Four people in an interview with The Times revealed their involvement in the Twitter hack last week. The hackers who shared screenshots of their conversations to prove their involvement were not heretofore well known in the hacking community. The people involved did not belong to any “single country like Russia or a sophisticated group of hackers” like the extent of the security breach seemed to suggest but rather they are young and relatively unknown save for their presence on the website OGusers.com.
OGusers is a website frequented by gamers, hackers, and people interested in social media. The website is a place to trade O.G usernames which are highly desired usernames picked up by users in the nascent stages of big platforms. Two of the people who acted as acomplises in the attack “lol” and “ever so anxious” acted as middlemen due to their presence on the site to sell the usernames of the accounts which were breached by a third individual “kirk”, who seemed to have a way to get access to any high profile twitter account he so chose.
“Kirk” approached “lol” on discord with the message “yoo bro,” and proceeded to introduce himself, “i work at twitter / don’t show this to anyone / seriously.” Though “lol” and his friend “ever so anxious” admitted to being complicit in the initial scheme of selling usernames, they claimed to not be involved in the later all out attack on Wednesday, “I just wanted to tell you my story because i think you might be able to clear some thing up about me and ever so anxious”.
“lol” claimed to be a 20 year old living on the West Coast, while “ever so anxious” said he was 19 year old in South London who lived with his mother. The mysterious “kirk”, on the other hand, disappeared after the attack on Wednesday and his profile on discord was only created on July 7th.
The Times got to know of those involved via Haseeb Awan, a security researcher in California who said he was in touch with them because he had been targeted by them before. They targeted a bitcoin company he once owned and later they tried a failed attack against his current venture, Efani, a secure phone provider.
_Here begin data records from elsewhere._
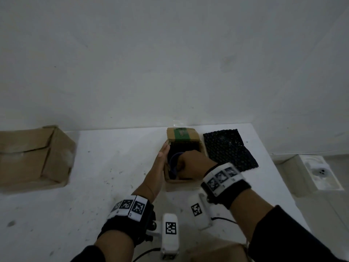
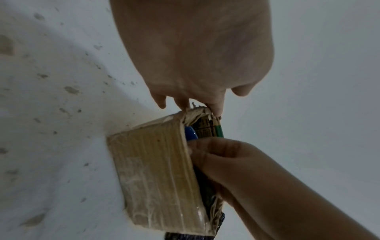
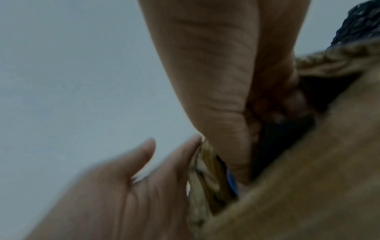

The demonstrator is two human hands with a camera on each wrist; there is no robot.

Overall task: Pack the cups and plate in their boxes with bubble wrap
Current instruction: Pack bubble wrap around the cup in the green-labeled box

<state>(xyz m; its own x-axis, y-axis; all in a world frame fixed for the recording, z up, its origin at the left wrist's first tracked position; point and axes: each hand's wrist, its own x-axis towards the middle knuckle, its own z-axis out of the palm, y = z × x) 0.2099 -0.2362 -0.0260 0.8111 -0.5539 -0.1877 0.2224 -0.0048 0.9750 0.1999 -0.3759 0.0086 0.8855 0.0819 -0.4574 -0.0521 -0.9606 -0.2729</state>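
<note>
A small open cardboard box [image 1: 203,148] stands on the white table, its back flap carrying green tape. Inside it sits a blue cup [image 1: 174,159] amid black bubble wrap; the cup [image 2: 191,134] shows as a blue edge in the left wrist view. My left hand [image 1: 162,156] lies flat with straight fingers against the box's left wall [image 2: 154,170]. My right hand [image 1: 190,161] reaches down into the box, fingers curled round the cup. In the right wrist view its fingers [image 3: 287,104] grip something dark inside, next to the box wall [image 3: 308,178]. Most of the cup is hidden.
A loose sheet of black bubble wrap [image 1: 229,150] lies right of the small box. A larger cardboard box [image 1: 34,156] sits at the table's left edge. Another cardboard piece [image 1: 217,252] is at the bottom near me. The table's [image 1: 103,167] right edge drops to the floor.
</note>
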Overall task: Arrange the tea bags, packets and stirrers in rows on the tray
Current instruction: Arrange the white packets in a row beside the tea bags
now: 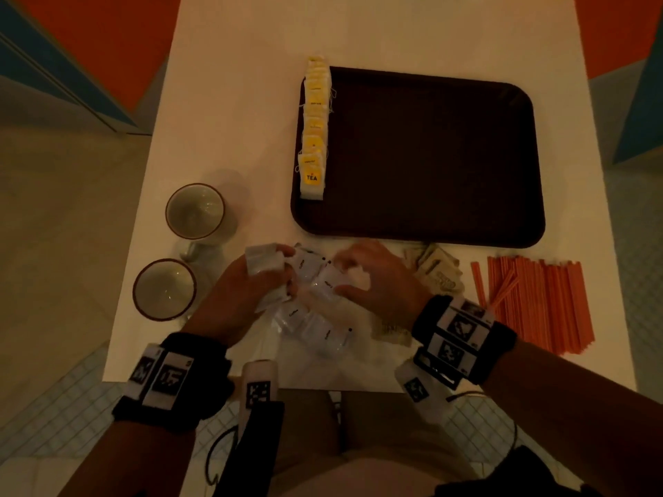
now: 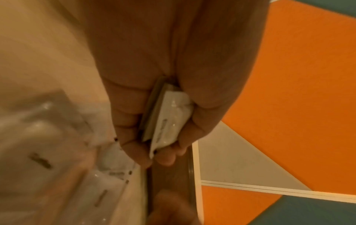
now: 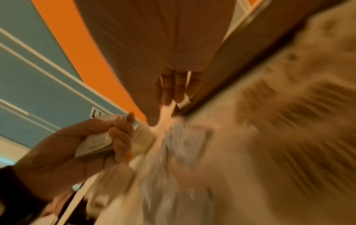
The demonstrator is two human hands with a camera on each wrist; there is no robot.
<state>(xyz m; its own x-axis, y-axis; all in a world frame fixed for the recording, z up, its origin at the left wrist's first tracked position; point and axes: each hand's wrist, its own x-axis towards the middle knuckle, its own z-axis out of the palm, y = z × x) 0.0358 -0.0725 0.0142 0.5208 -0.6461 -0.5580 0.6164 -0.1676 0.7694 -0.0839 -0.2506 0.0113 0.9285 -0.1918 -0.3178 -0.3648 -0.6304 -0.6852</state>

One of their customers on OGusers who purchased the twitter handle @6 is a well known figure in hacking circles who goes by the name “PlugWalkJoe”. “PlugWalkJoe” was one of the people named as a key player by security journalist Brian Krebs in an article concerning the hack. “PlugWalkJoe”, who in an interview with The Times revealed his real name to be Joseph O’Connor said of the accusation, “I don’t care, they can come arrest me. I would laugh at them. I haven’t done anything.”
O’Connor revealed that “kirk” got the credentials of Twitter accounts when he found a way into Twitter’s internal Slack messaging channel and saw them posted there, along with a service that gave him access to the company’s servers. These details were in line with what those who were investigating the case had learned so far. Twitter did not issue a comment on the matter citing the active investigation.
The Times verified that the four people were connected to the hack by matching their social media and cryptocurrency accounts to accounts that were involved with the events on Wednesday. They also presented corroborating evidence of their involvement, like the logs from their conversations on Discord, a messaging platform popular with gamers and hackers, and Twitter.
After the all-out attack involving the bitcoin scam, the public ledger of the Bitcoin transactions revealed that the Bitcoin wallet that was used to purchase the domain cryptoforhealth.com was the very wallet that Kirk had been using for earlier transactions. This information was provided by three investigators who could not come forth with any official statements because of the active investigation.